--- START ---

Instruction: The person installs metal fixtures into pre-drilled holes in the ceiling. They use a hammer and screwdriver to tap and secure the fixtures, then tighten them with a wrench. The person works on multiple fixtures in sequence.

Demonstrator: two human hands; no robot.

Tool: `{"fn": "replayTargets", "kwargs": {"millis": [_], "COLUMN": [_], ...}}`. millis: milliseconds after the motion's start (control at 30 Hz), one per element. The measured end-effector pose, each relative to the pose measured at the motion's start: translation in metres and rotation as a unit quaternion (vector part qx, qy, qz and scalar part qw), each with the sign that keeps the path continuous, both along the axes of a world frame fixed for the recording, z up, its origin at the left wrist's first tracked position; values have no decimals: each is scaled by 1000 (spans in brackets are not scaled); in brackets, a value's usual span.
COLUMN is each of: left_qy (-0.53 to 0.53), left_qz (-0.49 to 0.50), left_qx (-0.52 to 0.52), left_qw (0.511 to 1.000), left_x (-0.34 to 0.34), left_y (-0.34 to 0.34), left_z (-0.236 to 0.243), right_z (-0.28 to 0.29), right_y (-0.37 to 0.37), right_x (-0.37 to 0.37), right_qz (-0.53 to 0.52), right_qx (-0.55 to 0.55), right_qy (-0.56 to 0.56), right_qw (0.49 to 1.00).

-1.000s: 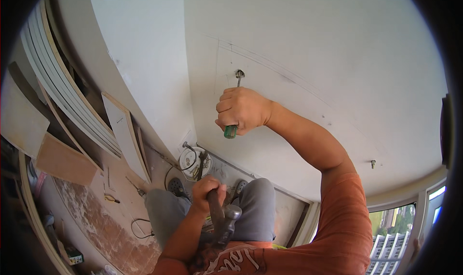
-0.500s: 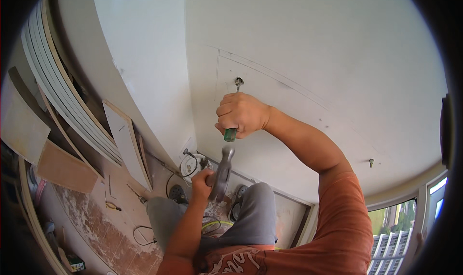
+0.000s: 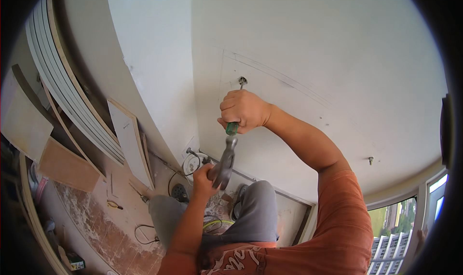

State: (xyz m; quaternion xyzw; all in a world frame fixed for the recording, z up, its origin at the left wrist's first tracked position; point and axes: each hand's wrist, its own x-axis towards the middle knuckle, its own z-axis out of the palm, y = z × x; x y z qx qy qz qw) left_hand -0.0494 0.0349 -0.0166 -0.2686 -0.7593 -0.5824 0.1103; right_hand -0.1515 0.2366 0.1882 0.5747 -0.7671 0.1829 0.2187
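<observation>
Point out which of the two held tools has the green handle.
The screwdriver-like tool in the right hand; the hammer in the left hand has a dark handle, not a green one.

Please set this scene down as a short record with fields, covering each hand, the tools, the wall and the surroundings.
Left hand: grips a claw hammer by its handle
Right hand: grips a green-handled screwdriver
Screwdriver tip: at the hole in the wall; hidden inside
Hammer face: right by the screwdriver's butt; contact cannot be told
Wall marks: pencil lines above the hole
Floor: pliers at left
Left side: stacked white panels
</observation>
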Motion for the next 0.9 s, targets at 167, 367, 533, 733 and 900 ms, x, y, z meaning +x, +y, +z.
{"fn": "replayTargets", "kwargs": {"millis": [167, 367, 533, 733, 900], "left_qy": [-6, 53, -44, -74, -53], "left_qz": [28, 38, 27, 22, 32], "left_qx": [107, 136, 16, 22, 45], "left_qw": [994, 989, 999, 997, 997], "left_x": [7, 18, 16, 18, 65], "left_y": [-4, 0, -9, -11, -48], "left_z": [3, 7, 17, 6, -19], "right_z": [4, 6, -2, 8, 7], "right_y": [-10, -5, -4, -8, -12], "right_x": [2, -1, 3, 0, 22], "right_qz": [-6, -42, -28, -21, -91], "right_qx": [-16, 8, -51, -33, -26], "right_qy": [14, 8, -10, 31, 26], "right_qw": [1000, 999, 998, 999, 995]}}
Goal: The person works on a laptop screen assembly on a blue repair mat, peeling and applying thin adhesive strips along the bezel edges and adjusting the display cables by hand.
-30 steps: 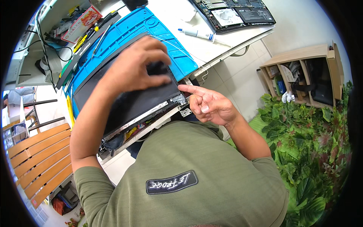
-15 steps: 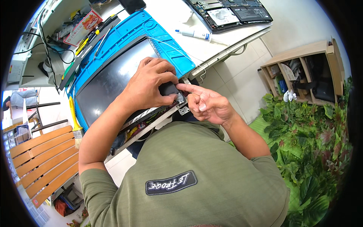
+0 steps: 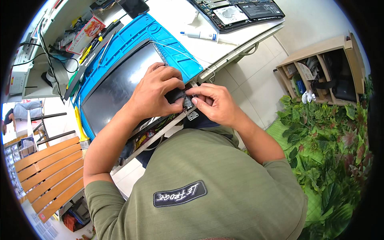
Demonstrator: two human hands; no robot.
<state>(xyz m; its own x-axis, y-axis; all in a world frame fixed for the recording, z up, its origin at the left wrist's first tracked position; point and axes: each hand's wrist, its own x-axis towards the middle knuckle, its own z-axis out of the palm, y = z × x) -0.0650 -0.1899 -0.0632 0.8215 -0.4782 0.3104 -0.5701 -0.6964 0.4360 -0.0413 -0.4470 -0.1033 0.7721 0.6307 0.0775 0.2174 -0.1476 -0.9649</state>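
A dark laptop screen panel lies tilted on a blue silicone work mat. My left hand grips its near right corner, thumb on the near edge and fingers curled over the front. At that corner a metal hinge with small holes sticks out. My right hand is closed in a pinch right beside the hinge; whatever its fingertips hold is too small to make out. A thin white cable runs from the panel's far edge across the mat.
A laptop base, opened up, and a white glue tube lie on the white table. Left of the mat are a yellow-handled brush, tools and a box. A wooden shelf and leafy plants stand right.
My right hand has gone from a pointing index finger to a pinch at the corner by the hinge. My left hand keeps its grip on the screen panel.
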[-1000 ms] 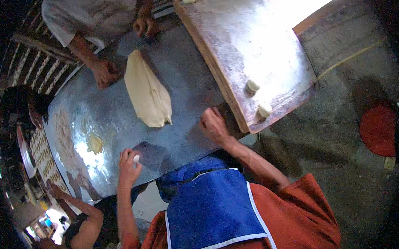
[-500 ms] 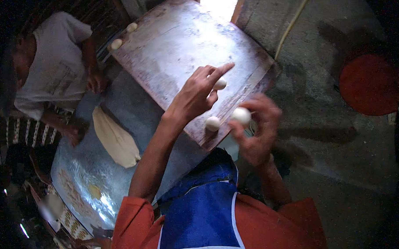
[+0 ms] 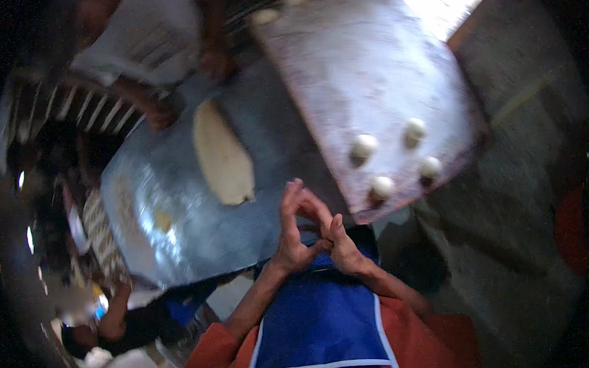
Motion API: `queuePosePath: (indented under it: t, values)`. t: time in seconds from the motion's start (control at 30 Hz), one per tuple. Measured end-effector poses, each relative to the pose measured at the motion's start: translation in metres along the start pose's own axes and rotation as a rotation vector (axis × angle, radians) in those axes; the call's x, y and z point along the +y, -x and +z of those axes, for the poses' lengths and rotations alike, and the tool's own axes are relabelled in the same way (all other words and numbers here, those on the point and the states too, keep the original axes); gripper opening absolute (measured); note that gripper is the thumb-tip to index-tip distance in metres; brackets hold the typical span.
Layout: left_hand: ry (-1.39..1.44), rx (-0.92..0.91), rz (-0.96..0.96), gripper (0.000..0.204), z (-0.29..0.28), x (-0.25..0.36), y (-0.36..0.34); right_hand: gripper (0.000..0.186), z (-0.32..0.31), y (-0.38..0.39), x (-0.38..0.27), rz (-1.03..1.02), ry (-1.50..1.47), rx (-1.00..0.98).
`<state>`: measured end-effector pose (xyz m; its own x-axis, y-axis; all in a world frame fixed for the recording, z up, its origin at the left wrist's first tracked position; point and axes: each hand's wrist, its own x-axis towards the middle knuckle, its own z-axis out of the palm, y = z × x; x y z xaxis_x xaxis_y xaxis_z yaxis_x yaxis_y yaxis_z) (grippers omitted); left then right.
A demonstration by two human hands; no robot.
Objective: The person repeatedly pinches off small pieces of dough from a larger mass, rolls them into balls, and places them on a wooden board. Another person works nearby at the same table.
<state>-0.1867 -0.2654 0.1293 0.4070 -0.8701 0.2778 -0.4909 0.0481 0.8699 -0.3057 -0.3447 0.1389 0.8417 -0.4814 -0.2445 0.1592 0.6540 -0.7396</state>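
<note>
Dough balls [image 3: 382, 188] — four of them — sit on the wooden board [image 3: 369, 76], between one and two o'clock from the left hand [image 3: 292, 242]. This hand is spread wide; the right hand [image 3: 345, 250] is just beside it — its grip I cannot tell. Toward half past ten, a dough slab [image 3: 223, 155] lies.

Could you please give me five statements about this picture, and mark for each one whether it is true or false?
1. The left hand and right hand are close together. True.
2. The left hand is closed into a fist. False: it is open, with fingers extended.
3. Four dough balls lie near the closest end of the board. True.
4. The long dough lies on the board. False: it lies on the table.
5. The apron is blue with a pale edge. True.
</note>
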Motion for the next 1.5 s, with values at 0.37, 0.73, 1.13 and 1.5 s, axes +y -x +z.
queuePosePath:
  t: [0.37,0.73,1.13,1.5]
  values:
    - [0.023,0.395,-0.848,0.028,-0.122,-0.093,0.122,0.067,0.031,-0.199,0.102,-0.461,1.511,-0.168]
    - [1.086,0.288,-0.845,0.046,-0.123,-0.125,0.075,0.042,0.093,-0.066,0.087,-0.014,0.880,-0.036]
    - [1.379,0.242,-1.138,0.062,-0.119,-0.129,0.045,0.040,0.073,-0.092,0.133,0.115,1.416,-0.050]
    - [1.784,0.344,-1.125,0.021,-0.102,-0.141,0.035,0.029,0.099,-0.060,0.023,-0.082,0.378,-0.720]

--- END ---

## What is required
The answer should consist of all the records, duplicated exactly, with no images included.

## Your solution
Instruction: The person installs metal fixtures into pre-drilled holes in the ceiling. They use a hammer and screwdriver to tap and secure the fixtures, then tighten them with a wrench. The person works on multiple fixtures in sequence.

Demonstrator: two human hands; no robot.

Tool: `{"fn": "replayTargets", "kwargs": {"millis": [_], "COLUMN": [_], ...}}`. millis: milliseconds after the motion's start (control at 30 Hz), one per element. The measured end-effector pose, each relative to the pose measured at the motion's start: translation in metres and rotation as a unit quaternion (vector part qx, qy, qz and scalar part qw), each with the sign that keeps the path continuous, both along the axes of a world frame fixed for the recording, z up, its origin at the left wrist's first tracked position; values have no decimals: each is scaled by 1000 (spans in brackets are not scaled); in brackets, a value's usual span.
COLUMN is each of: left_qy (-0.53 to 0.53), left_qz (-0.49 to 0.50), left_qx (-0.52 to 0.52), left_qw (0.511 to 1.000), left_x (-0.34 to 0.34), left_y (-0.34 to 0.34), left_z (-0.236 to 0.243), right_z (-0.28 to 0.29), right_y (-0.37 to 0.37), right_x (-0.37 to 0.37), right_qz (-0.53 to 0.52), right_qx (-0.55 to 0.55), right_qy (-0.56 to 0.56), right_qw (0.49 to 1.00).

-1.000s: 
-0.500s: 
+0.000s: 

State: (xyz m; quaternion xyzw; all in a world frame fixed for the recording, z up, its origin at the left wrist's first tracked position; point and axes: each hand's wrist, its own x-axis towards the middle knuckle, its own z-axis out of the palm, y = z × x; x y z qx qy qz qw) left_hand -0.0494 0.0349 -0.0166 -0.2686 -0.7593 -0.5824 0.1103; right_hand -0.1515 0.2366 0.1882 0.5747 -0.7671 0.1829 0.2187
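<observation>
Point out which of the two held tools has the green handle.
The screwdriver-like tool in the right hand; the hammer in the left hand has a dark handle, not a green one.

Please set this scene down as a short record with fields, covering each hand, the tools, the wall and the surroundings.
Left hand: grips a claw hammer by its handle
Right hand: grips a green-handled screwdriver
Screwdriver tip: at the hole in the wall; hidden inside
Hammer face: right by the screwdriver's butt; contact cannot be told
Wall marks: pencil lines above the hole
Floor: pliers at left
Left side: stacked white panels
</observation>
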Motion for the next 0.9 s, targets at 167, 367, 533, 733 and 900 ms, x, y, z meaning +x, +y, +z.
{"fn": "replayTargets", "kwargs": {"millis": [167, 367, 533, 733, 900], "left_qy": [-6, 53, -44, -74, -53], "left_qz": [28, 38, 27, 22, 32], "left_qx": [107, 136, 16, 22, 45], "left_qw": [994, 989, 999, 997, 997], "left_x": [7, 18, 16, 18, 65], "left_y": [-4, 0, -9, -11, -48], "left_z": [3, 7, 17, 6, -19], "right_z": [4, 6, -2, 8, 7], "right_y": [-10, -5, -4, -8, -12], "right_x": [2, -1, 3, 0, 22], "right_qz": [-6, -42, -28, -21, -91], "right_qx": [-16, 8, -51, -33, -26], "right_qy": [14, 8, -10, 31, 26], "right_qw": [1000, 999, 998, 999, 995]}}
Goal: The person works on a laptop screen assembly on a blue repair mat, peeling and applying thin adhesive strips along the bezel edges and adjusting the display cables by hand.
-30 steps: 
-15 steps: 
+0 steps: 
Demonstrator: two human hands; no robot.
<state>(xyz m; its own x-axis, y-axis; all in a world frame fixed for the recording, z up, its origin at the left wrist's first tracked position; point and axes: each hand's wrist, its own x-axis towards the middle knuckle, its own z-axis out of the palm, y = z × x) -0.0650 -0.1899 -0.0632 0.8215 -0.4782 0.3104 -0.5701 -0.6964 0.4360 -0.0413 -0.4470 -0.1033 0.7721 0.6307 0.0775 0.2174 -0.1476 -0.9649</state>
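A dark laptop screen panel lies tilted on a blue silicone work mat. My left hand grips its near right corner, thumb on the near edge and fingers curled over the front. At that corner a metal hinge with small holes sticks out. My right hand is closed in a pinch right beside the hinge; whatever its fingertips hold is too small to make out. A thin white cable runs from the panel's far edge across the mat.
A laptop base, opened up, and a white glue tube lie on the white table. Left of the mat are a yellow-handled brush, tools and a box. A wooden shelf and leafy plants stand right.
My right hand has gone from a pointing index finger to a pinch at the corner by the hinge. My left hand keeps its grip on the screen panel.
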[-1000 ms] 
[-500 ms] 
[+0 ms] 
Motion API: `queuePosePath: (indented under it: t, values)`. t: time in seconds from the motion's start (control at 30 Hz), one per tuple. Measured end-effector poses, each relative to the pose measured at the motion's start: translation in metres along the start pose's own axes and rotation as a rotation vector (axis × angle, radians) in those axes; the call's x, y and z point along the +y, -x and +z of those axes, for the poses' lengths and rotations alike, and the tool's own axes are relabelled in the same way (all other words and numbers here, those on the point and the states too, keep the original axes); gripper opening absolute (measured); note that gripper is the thumb-tip to index-tip distance in metres; brackets hold the typical span.
Layout: left_hand: ry (-1.39..1.44), rx (-0.92..0.91), rz (-0.96..0.96), gripper (0.000..0.204), z (-0.29..0.28), x (-0.25..0.36), y (-0.36..0.34); right_hand: gripper (0.000..0.186), z (-0.32..0.31), y (-0.38..0.39), x (-0.38..0.27), rz (-1.03..1.02), ry (-1.50..1.47), rx (-1.00..0.98).
`<state>`: measured end-effector pose (xyz m; its own x-axis, y-axis; all in a world frame fixed for the recording, z up, its origin at the left wrist's first tracked position; point and axes: each hand's wrist, its own x-axis towards the middle knuckle, its own z-axis out of the palm, y = z × x; x y z xaxis_x xaxis_y xaxis_z yaxis_x yaxis_y yaxis_z) (grippers omitted); left then right.
A demonstration by two human hands; no robot.
Objective: The person repeatedly pinches off small pieces of dough from a larger mass, rolls them into balls, and places them on a wooden board. Another person works nearby at the same table.
<state>-0.1867 -0.2654 0.1293 0.4070 -0.8701 0.2778 -0.4909 0.0481 0.8699 -0.3057 -0.3447 0.1389 0.8417 -0.4814 -0.2445 0.1592 0.6540 -0.7396</state>
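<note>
Dough balls [image 3: 382, 188] — four of them — sit on the wooden board [image 3: 369, 76], between one and two o'clock from the left hand [image 3: 292, 242]. This hand is spread wide; the right hand [image 3: 345, 250] is just beside it — its grip I cannot tell. Toward half past ten, a dough slab [image 3: 223, 155] lies.

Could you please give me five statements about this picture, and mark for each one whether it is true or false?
1. The left hand and right hand are close together. True.
2. The left hand is closed into a fist. False: it is open, with fingers extended.
3. Four dough balls lie near the closest end of the board. True.
4. The long dough lies on the board. False: it lies on the table.
5. The apron is blue with a pale edge. True.
</note>
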Motion for the next 1.5 s, with values at 0.37, 0.73, 1.13 and 1.5 s, axes +y -x +z.
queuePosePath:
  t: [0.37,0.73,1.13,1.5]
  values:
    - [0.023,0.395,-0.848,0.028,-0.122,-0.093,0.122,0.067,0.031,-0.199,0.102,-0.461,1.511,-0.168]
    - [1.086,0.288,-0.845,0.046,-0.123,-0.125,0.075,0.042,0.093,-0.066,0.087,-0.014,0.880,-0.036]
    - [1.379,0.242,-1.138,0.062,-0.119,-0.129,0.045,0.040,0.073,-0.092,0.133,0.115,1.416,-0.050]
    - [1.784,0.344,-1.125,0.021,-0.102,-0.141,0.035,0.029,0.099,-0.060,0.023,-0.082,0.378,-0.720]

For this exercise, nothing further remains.